# How to make DMT



## Faze0ne (Jun 29, 2008)

How To Make DMT




How To Make DMT 

DMT stands for N,N-dimethyltryptamine. It is a semisynthetic 
compound similar to psilocin(the hallucinogenic substance in 
psilocybin) ins structure. The most common method of ingestion is 
smoking. Soaked parsley leaves are the usual method of ingestion 
although persons have dipped marijuana in it and said the 
experience was fantastic. The following recipe can be performed in 
the kitchen. 

Recipe for DMT: 

1. Mix thoroughly and dissolve 25 grams of indole with a pound of 
dry ethyl ether in a 2000 ml flask(2 quart jar.) 

2. Take an ice tray and fill with chipped or shaved ice. Cool 
solution for about 35 minutes until it reaches 0 degrees C. At the 
same time cool 50 ml dry oxalychloride to about 5 degrees below 0 
C. in the same ice tray. 

3. VERY slowly add the oxalychloride solution to the indole 
solution. These two chemicals are highly reactive. Avoid boiling 
over, contact with skin, and fumes. 

4. Wait until all the bubbling has died down, then add a few 
handfuls of table salt to the ice tray, to cool the solution 
further. Label the solution "solution 1" and put it in the 
freezer. 

5. Cool 100 ml. of dry ethyl ether in a 500 ml. flask to 0 degrees 
C. in a salted ice tray. At the same time cool an unopened bottle 
of dimethylamine to 0 degrees C. in the same ice bath. 

6. Open the seal of the dimethylamine bottle and slowly pour a 
steady stream into the ether. Label "solution 2." 

7. Very slowly and carefully add solution "1" and "2" together. 

8. Now take the mixed solutions from the ice tray and bring up to 
room temperature stirring the solution all the time. You should be 
left with a solution that is almost clear. If it is still murky, 
continue stirring until it becomes as clear as possible. 

9. Now filter the solution to seperate the precipitate by suction. 

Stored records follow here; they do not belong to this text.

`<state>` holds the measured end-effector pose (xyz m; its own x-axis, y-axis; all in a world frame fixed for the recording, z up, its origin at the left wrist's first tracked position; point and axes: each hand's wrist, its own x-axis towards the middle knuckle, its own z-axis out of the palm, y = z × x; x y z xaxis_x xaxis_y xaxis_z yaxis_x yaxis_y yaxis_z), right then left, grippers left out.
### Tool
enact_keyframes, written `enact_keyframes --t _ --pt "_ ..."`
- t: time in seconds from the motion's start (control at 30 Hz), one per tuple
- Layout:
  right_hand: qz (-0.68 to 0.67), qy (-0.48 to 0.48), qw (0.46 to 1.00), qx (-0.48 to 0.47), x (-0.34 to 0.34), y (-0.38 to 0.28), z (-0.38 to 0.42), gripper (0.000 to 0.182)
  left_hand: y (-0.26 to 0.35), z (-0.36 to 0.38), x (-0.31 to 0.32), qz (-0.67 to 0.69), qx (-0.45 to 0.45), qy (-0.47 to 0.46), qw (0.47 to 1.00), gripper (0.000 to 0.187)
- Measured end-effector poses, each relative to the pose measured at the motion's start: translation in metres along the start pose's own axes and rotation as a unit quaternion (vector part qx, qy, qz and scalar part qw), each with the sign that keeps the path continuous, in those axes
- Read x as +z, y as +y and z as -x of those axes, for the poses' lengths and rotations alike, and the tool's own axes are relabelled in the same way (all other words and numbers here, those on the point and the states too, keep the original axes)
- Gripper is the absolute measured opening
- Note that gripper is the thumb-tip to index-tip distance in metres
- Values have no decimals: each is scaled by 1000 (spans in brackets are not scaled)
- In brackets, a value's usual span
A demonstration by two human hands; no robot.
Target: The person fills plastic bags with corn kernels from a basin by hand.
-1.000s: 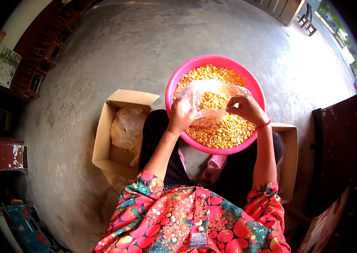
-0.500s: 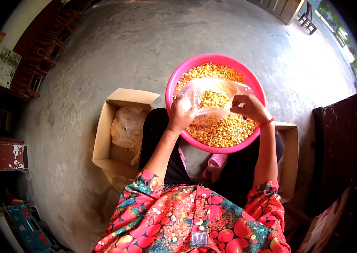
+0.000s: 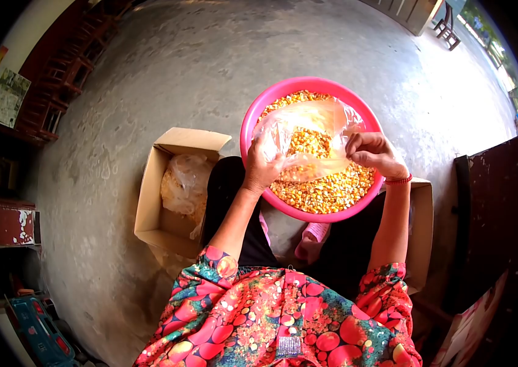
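A pink basin full of yellow corn kernels sits in front of my knees. Over the kernels a clear plastic bag is spread, its mouth held wide so that corn shows through the gap. At the bag's left side, my left hand is closed on the plastic. My right hand, a red bracelet at its wrist, pinches the bag's right edge between thumb and fingers above the basin's right rim.
To the left stands an open cardboard box with a filled plastic bag inside. A second cardboard box is partly hidden by my right leg. Dark furniture stands at the right. Wooden chairs line the left wall.
My right hand has moved a little to the right and slightly down. The plastic bag is stretched wider toward the basin's right side. My left hand has barely moved.
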<state>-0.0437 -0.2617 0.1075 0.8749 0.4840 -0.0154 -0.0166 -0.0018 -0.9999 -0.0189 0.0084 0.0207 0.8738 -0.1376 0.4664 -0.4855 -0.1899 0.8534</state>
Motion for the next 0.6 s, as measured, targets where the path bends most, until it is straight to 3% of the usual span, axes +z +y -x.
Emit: enact_keyframes --t 0.03,0.07,0.1,0.17,0.2,0.23,0.33,0.37,0.43,0.5,0.53,0.6 --pt "-26 15 1000 -1 0 -4 1 12 3 -1 -1 -4 1 0 1000 58" --pt "-18 97 993 -58 2 1 -2 11 5 -2 -1 -8 3 0 1000 59" --pt "-18 97 993 -58 -1 7 -4 11 6 -2 -2 -8 3 0 1000 59" --pt "-121 334 931 -88 -15 20 -9 12 8 -2 -3 -12 3 -25 1000 61" --pt "-125 378 913 -89 -20 24 -7 13 8 -2 -3 -12 3 -24 1000 61" --pt "-125 377 913 -89 -26 30 -7 13 7 -1 -4 -17 8 -22 1000 61" --pt "114 391 912 38 -37 56 -9 13 9 -1 -4 -24 13 -14 1000 60" --pt "275 360 891 -23 -57 99 -15 17 10 -1 -4 -27 14 -7 1000 59" --pt "422 318 848 39 -44 113 -21 22 5 0 -2 -25 14 0 1000 59" --pt "514 260 801 163 -22 103 -27 30 0 2 -2 -23 13 8 1000 59" --pt "476 265 812 208 -20 116 -30 38 -1 2 -2 -19 9 6 1000 59" --pt "499 238 805 216 -5 118 -30 42 0 1 -2 -14 7 5 1000 59"
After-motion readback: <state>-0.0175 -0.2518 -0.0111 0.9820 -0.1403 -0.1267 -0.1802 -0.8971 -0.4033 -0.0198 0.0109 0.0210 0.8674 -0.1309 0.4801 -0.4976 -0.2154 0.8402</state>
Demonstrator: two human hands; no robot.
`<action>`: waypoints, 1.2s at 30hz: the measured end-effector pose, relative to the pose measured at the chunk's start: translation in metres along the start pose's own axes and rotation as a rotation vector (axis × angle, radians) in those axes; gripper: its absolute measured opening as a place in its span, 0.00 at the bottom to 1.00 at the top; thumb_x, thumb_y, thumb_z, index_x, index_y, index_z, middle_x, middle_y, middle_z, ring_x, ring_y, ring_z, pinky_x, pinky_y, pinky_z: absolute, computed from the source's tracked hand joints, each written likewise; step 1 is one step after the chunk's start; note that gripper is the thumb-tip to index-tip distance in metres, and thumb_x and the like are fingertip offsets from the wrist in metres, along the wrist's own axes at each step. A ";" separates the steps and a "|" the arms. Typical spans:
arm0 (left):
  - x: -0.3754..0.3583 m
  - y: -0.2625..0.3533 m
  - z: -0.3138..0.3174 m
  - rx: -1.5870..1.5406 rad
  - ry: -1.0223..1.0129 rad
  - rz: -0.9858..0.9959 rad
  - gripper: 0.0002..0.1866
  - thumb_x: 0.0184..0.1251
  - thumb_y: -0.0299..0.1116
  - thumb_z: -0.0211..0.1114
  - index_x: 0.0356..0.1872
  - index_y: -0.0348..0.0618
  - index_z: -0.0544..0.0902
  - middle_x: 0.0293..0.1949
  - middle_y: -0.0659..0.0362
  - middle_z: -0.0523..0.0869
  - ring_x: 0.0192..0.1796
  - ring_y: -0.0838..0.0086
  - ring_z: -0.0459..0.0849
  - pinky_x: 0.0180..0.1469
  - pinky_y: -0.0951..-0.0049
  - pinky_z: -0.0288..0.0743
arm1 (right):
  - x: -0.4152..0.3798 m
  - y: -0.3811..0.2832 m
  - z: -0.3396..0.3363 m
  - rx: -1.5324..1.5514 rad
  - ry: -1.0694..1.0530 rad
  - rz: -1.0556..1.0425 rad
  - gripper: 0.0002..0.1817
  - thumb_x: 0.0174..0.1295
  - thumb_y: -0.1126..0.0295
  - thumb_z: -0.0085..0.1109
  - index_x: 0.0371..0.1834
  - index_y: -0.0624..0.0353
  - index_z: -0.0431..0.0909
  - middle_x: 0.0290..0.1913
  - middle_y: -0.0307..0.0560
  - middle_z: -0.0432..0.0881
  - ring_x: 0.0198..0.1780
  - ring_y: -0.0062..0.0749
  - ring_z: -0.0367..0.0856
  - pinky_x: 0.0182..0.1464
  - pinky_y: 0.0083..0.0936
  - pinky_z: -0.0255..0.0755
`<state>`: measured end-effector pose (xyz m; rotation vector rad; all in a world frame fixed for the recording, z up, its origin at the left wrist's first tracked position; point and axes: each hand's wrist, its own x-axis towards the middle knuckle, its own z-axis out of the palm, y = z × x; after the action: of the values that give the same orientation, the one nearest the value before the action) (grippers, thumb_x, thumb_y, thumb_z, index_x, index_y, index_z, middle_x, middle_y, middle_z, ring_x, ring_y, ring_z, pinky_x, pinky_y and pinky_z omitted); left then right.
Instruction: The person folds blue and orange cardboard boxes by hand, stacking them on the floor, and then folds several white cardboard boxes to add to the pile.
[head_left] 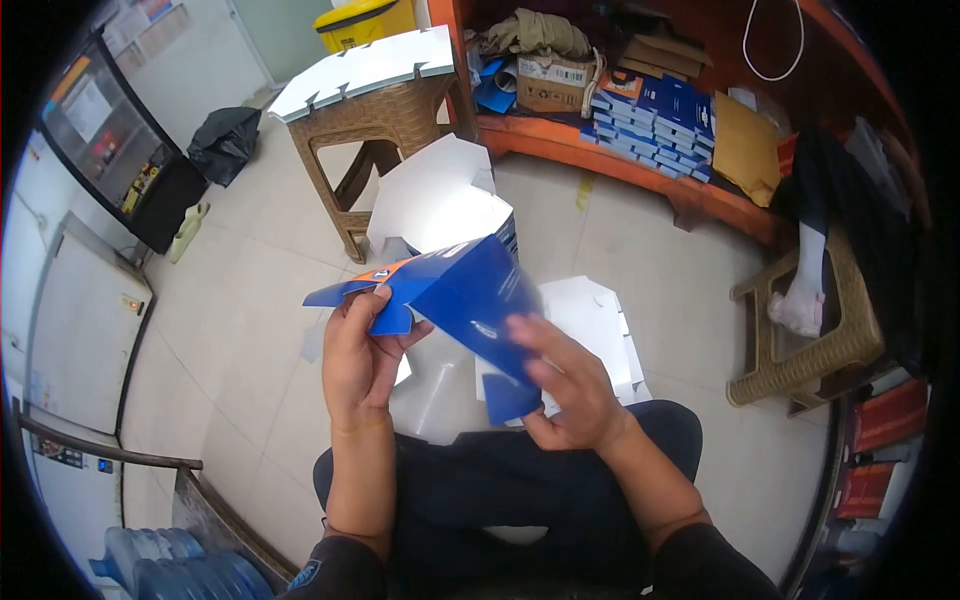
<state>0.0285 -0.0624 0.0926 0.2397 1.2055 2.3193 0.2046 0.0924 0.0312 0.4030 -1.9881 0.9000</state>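
Observation:
A partly folded blue cardboard box (470, 295) with an orange end is between my two hands above my lap. My left hand (362, 345) pinches its orange end, thumb on top, near a blue flap. At the other end, my right hand (575, 385) has its fingers on the large blue panel and its thumb by the lower flap; motion blurs the fingertips. White flat box blanks (590, 330) lie beyond my right knee. Farther ahead stands a stack of blanks (440, 200) with white faces up and blue edges below.
A brown woven-pattern stool (385, 125) carries white blanks. Several blue boxes (655, 120) are stacked on the orange shelf (560, 145) beside a brown carton (553, 82). At right, a foot (800, 305) rests by another stool (830, 350). Water bottles (190, 565) stand lower left.

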 end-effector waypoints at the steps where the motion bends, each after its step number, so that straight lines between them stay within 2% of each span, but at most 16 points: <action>1: 0.002 0.000 -0.004 -0.039 -0.009 -0.031 0.11 0.71 0.26 0.59 0.47 0.28 0.79 0.35 0.56 0.86 0.31 0.74 0.84 0.43 0.60 0.86 | 0.004 0.000 -0.005 -0.082 -0.103 0.023 0.37 0.50 0.81 0.60 0.68 0.46 0.76 0.73 0.56 0.73 0.74 0.55 0.72 0.75 0.55 0.66; 2: 0.005 -0.001 -0.012 -0.079 -0.019 -0.063 0.09 0.71 0.26 0.59 0.46 0.29 0.80 0.31 0.58 0.84 0.28 0.75 0.82 0.42 0.63 0.84 | 0.007 -0.001 -0.008 -0.163 -0.206 0.048 0.37 0.51 0.82 0.59 0.69 0.46 0.77 0.73 0.53 0.74 0.75 0.52 0.72 0.76 0.54 0.64; 3: 0.007 0.000 -0.019 -0.119 -0.027 -0.096 0.08 0.71 0.25 0.59 0.44 0.29 0.80 0.27 0.60 0.83 0.25 0.77 0.79 0.40 0.66 0.82 | 0.007 -0.003 -0.007 -0.166 -0.214 0.078 0.35 0.54 0.82 0.58 0.69 0.45 0.78 0.72 0.43 0.78 0.76 0.49 0.70 0.78 0.56 0.60; 6: 0.016 0.007 -0.027 -0.222 0.038 -0.196 0.05 0.70 0.24 0.58 0.38 0.32 0.79 0.19 0.66 0.73 0.20 0.80 0.70 0.39 0.71 0.75 | 0.007 0.000 -0.009 -0.263 -0.298 0.013 0.30 0.58 0.77 0.62 0.67 0.45 0.80 0.72 0.38 0.78 0.77 0.47 0.70 0.79 0.56 0.59; 12: 0.014 0.012 -0.025 -0.287 0.019 -0.283 0.05 0.71 0.25 0.57 0.35 0.34 0.78 0.17 0.67 0.69 0.18 0.81 0.67 0.37 0.75 0.72 | 0.010 -0.009 -0.010 -0.315 -0.342 0.019 0.17 0.62 0.71 0.67 0.55 0.46 0.87 0.63 0.37 0.86 0.72 0.47 0.76 0.76 0.60 0.61; 16: 0.017 0.009 -0.037 -0.282 -0.117 -0.316 0.06 0.72 0.28 0.57 0.36 0.37 0.79 0.18 0.67 0.70 0.19 0.81 0.67 0.33 0.77 0.70 | 0.010 -0.012 -0.010 -0.409 -0.369 0.004 0.16 0.62 0.65 0.68 0.54 0.45 0.87 0.63 0.35 0.85 0.72 0.47 0.76 0.76 0.60 0.61; 18: 0.016 0.003 -0.038 -0.219 -0.212 -0.308 0.07 0.73 0.30 0.59 0.41 0.37 0.81 0.21 0.66 0.75 0.20 0.80 0.69 0.31 0.77 0.69 | 0.011 -0.011 -0.010 -0.402 -0.332 0.001 0.16 0.62 0.66 0.67 0.54 0.44 0.87 0.63 0.35 0.86 0.72 0.48 0.76 0.76 0.60 0.60; 20: 0.010 -0.009 -0.033 -0.112 -0.195 -0.213 0.15 0.75 0.32 0.60 0.57 0.35 0.81 0.36 0.57 0.87 0.33 0.73 0.83 0.38 0.73 0.77 | 0.009 -0.011 -0.008 -0.449 -0.325 0.028 0.17 0.61 0.66 0.68 0.54 0.43 0.88 0.65 0.33 0.84 0.73 0.50 0.73 0.77 0.60 0.57; 23: -0.006 -0.011 -0.014 -0.143 -0.364 -0.100 0.21 0.77 0.33 0.56 0.65 0.33 0.77 0.55 0.48 0.87 0.55 0.65 0.86 0.58 0.61 0.80 | 0.005 -0.008 -0.009 -0.479 -0.335 0.030 0.20 0.65 0.66 0.64 0.60 0.41 0.85 0.71 0.31 0.79 0.78 0.47 0.66 0.79 0.60 0.52; 24: 0.003 -0.010 -0.018 -0.090 -0.349 -0.182 0.23 0.78 0.34 0.55 0.68 0.32 0.75 0.60 0.46 0.85 0.61 0.62 0.85 0.65 0.57 0.79 | 0.004 -0.007 -0.013 -0.467 -0.367 0.040 0.21 0.68 0.66 0.60 0.65 0.41 0.82 0.74 0.31 0.76 0.81 0.45 0.62 0.81 0.60 0.49; 25: 0.003 -0.010 -0.013 -0.087 -0.443 -0.166 0.23 0.81 0.36 0.53 0.68 0.29 0.75 0.68 0.43 0.79 0.70 0.55 0.77 0.74 0.50 0.70 | 0.006 -0.008 -0.017 -0.487 -0.396 0.044 0.22 0.70 0.65 0.59 0.67 0.39 0.81 0.76 0.29 0.73 0.82 0.44 0.59 0.80 0.63 0.47; 28: -0.006 -0.029 -0.011 -0.238 -0.475 0.052 0.26 0.81 0.36 0.56 0.71 0.29 0.70 0.68 0.44 0.79 0.70 0.54 0.78 0.74 0.54 0.69 | -0.001 -0.001 -0.010 -0.493 -0.306 0.051 0.21 0.71 0.62 0.60 0.67 0.34 0.80 0.77 0.27 0.72 0.84 0.44 0.54 0.81 0.68 0.41; 30: -0.009 -0.036 -0.010 0.112 -0.526 0.251 0.25 0.75 0.28 0.64 0.69 0.28 0.72 0.64 0.46 0.82 0.66 0.64 0.81 0.72 0.60 0.72 | 0.002 -0.005 -0.009 -0.503 -0.267 0.057 0.19 0.67 0.67 0.63 0.61 0.37 0.84 0.72 0.29 0.78 0.80 0.49 0.62 0.77 0.68 0.50; 31: -0.016 -0.035 0.001 0.256 -0.432 0.274 0.25 0.73 0.26 0.67 0.68 0.32 0.74 0.62 0.49 0.83 0.64 0.66 0.82 0.70 0.63 0.74 | 0.003 -0.006 -0.010 -0.510 -0.249 0.063 0.19 0.65 0.69 0.65 0.59 0.38 0.86 0.69 0.29 0.80 0.78 0.51 0.66 0.75 0.68 0.54; 34: -0.007 -0.051 -0.005 -0.067 -0.352 0.092 0.22 0.78 0.27 0.59 0.69 0.30 0.72 0.64 0.45 0.81 0.67 0.57 0.80 0.71 0.56 0.71 | 0.004 0.000 -0.012 -0.243 -0.211 0.023 0.18 0.67 0.75 0.61 0.59 0.49 0.85 0.70 0.43 0.80 0.75 0.58 0.69 0.73 0.65 0.61; 36: 0.008 -0.066 -0.025 -0.264 -0.422 0.059 0.20 0.78 0.24 0.57 0.68 0.31 0.73 0.62 0.46 0.82 0.64 0.59 0.81 0.68 0.60 0.73 | -0.003 0.006 0.000 0.079 -0.113 0.066 0.26 0.67 0.72 0.64 0.70 0.51 0.76 0.76 0.47 0.73 0.80 0.56 0.63 0.77 0.57 0.59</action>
<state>0.0358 -0.0449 0.0238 0.6383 0.6877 2.2912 0.2026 0.0964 0.0266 0.4437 -2.0832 1.0199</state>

<---Solution and Precipitate 
------------ 
\ /<---Funnel / / <-- Rubber hose to 
\ / and / / Vacuum source 
\ / Filter/____/ 
\*****\ /*************{ }*****/ <--- Two hole 
\****{ }*************{ }****/ rubber stopper 
\ { } { } <-/--- Glass Tube 
\ { } { } / 
| { } { } | 
| | 
| | 
| | 
| | 
|__________________________| 
Figure A. 

10. Refilter with suction after pouring technical ether over the 
precipitate. 

11. Repeat filtering once more with ether, then twice with water. 

12. Let this substance dry on a plastic or china plate.(do not use 
metal) After drying, a solid material will be formed. Take 
particles and place them in an 800 ml beaker. 

13. Mix 100 ml. benzene with 100 ml. methyl alcohol. After this 
mixture has been stirred, cover solid particles from step 12 with 
about 1/2 inch of the solution and heat the beaker in water until 
all solid material had dissolved. Add more solvent if 
necessary.(Note: Do not place beaker in water bath directly over 
the flame.) 

14. After all solid material has dissolved, remove beaker from the 
heat, and allow to cool. As it cools, small needle-shaped crystals 
will appear. When this happens, try to pour off as much solvent as 
possible without disturbing the crystals. 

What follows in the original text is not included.